Johnny America

 

These Hands

by

Illustration of a small hand and a large hand.

I want to do big things with my small hands.  For ex­am­ple, there are sev­er­al dif­fi­cult gui­tar riffs I want to learn, but these riffs re­quire hero­ic fin­ger stretch­es across the guitar’s neck. With prac­tice I be­lieve I can fig­ure out how to play the riffs with my small hands.  If I suc­ceed, I think peo­ple will be im­pressed when they see my small hands mov­ing up and down the fret­board at high speed, ac­com­plish­ing things that come much eas­i­er to peo­ple with large hands. 

When I was younger, I want­ed to be an NFL quar­ter­back. I was a de­cent ath­lete, and I threw a beau­ti­ful spi­ral, but as I got old­er and moved to a larg­er foot­ball, I couldn’t grip it prop­er­ly.  My spi­rals be­came wound­ed ducks and I be­gan to un­der­stand that I was not go­ing to be an NFL quarterback.

My first job out of col­lege was in the ad­ver­tis­ing de­part­ment of Rin­gling Broth­ers cir­cus.
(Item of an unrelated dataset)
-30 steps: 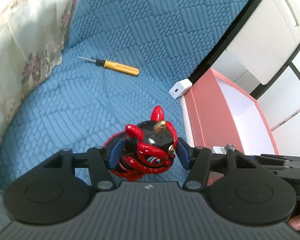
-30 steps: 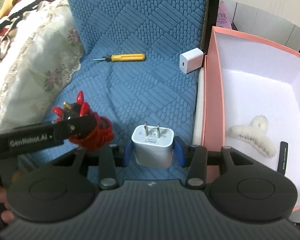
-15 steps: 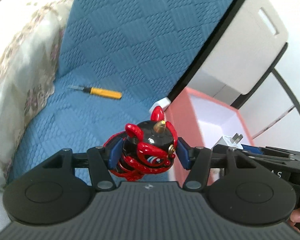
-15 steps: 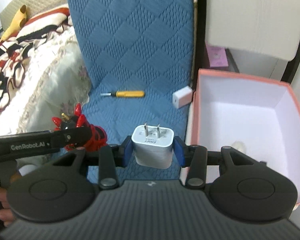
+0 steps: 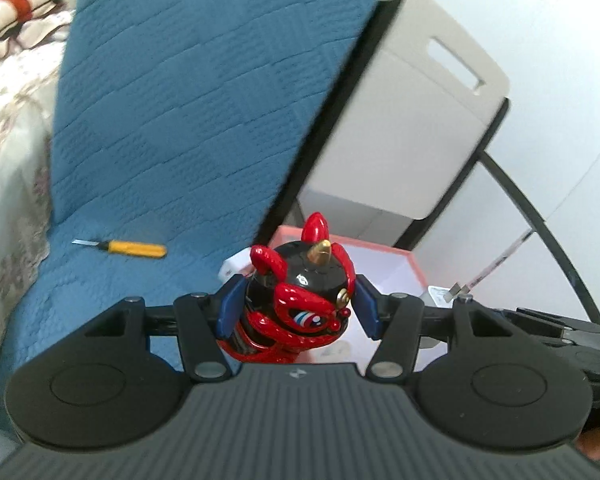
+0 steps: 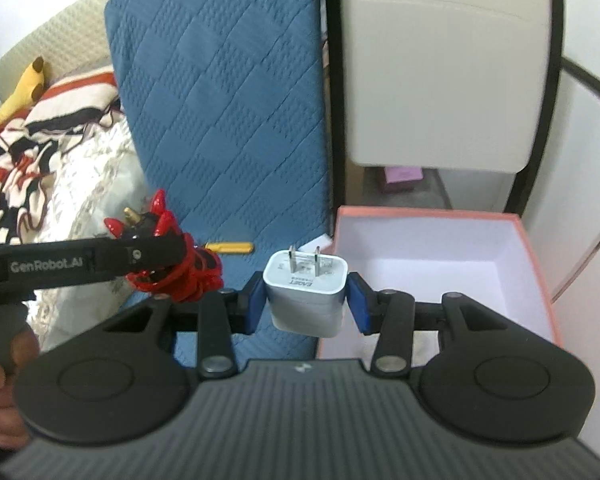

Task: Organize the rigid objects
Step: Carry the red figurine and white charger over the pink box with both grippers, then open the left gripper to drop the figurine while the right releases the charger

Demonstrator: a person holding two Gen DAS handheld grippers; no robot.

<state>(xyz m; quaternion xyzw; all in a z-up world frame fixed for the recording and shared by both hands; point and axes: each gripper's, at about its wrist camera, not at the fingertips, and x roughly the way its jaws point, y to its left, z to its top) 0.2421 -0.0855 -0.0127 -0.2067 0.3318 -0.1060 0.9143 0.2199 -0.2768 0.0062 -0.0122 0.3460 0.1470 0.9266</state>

One of the girls in my de­part­ment loved my hands.  She con­stant­ly com­pared them to the cute hands of her lit­tle broth­er.  One night af­ter work she in­vit­ed me out for a drink.  I told her I had to wax my car.  I knew this was a lame ex­cuse, but I didn’t want to spend time with some­one who said I had ba­by hands. 

I think most peo­ple, if asked, would say they pre­fer men who have large, pow­er­ful hands like you see in the movies and on TV.  Clint East­wood in the Dirty Har­ry movies or John Hamm as Don Drap­er in Mad Men are two such men.  They use their large hands to shoot guns, beat the shit out of peo­ple and em­brace women.

I’ve been dat­ing a woman at work for the past cou­ple of months.  Her name is Rose and she has nev­er said any­thing about my hands.  Odd­ly, she keeps pic­tures of her ex-boyfriend around her apart­ment.  In one pic­ture he’s at the beach hold­ing a pitch­er of beer and his hand is the size of an oven mitt.  This is a guy she al­most mar­ried.  She won’t tell me why they broke up. 

When I em­brace Rose I try my best to chan­nel the way I feel di­rect­ly to my fin­ger­tips.  I re­al­ize this sounds kind of strange and I have no idea if she feels any­thing.  I’m afraid to ask.  I’m sure Rose has no­ticed my small hands and I have to be­lieve she has com­pared them to her ex-boyfriend’s hands.  I try not to dwell on this.  In­stead I fo­cus on how good I feel when Rose is in my arms.  Whether she feels the same or whether she feels like she’s be­ing poked with su­per-tiny ba­by fin­gers is some­thing I guess I’ll nev­er know.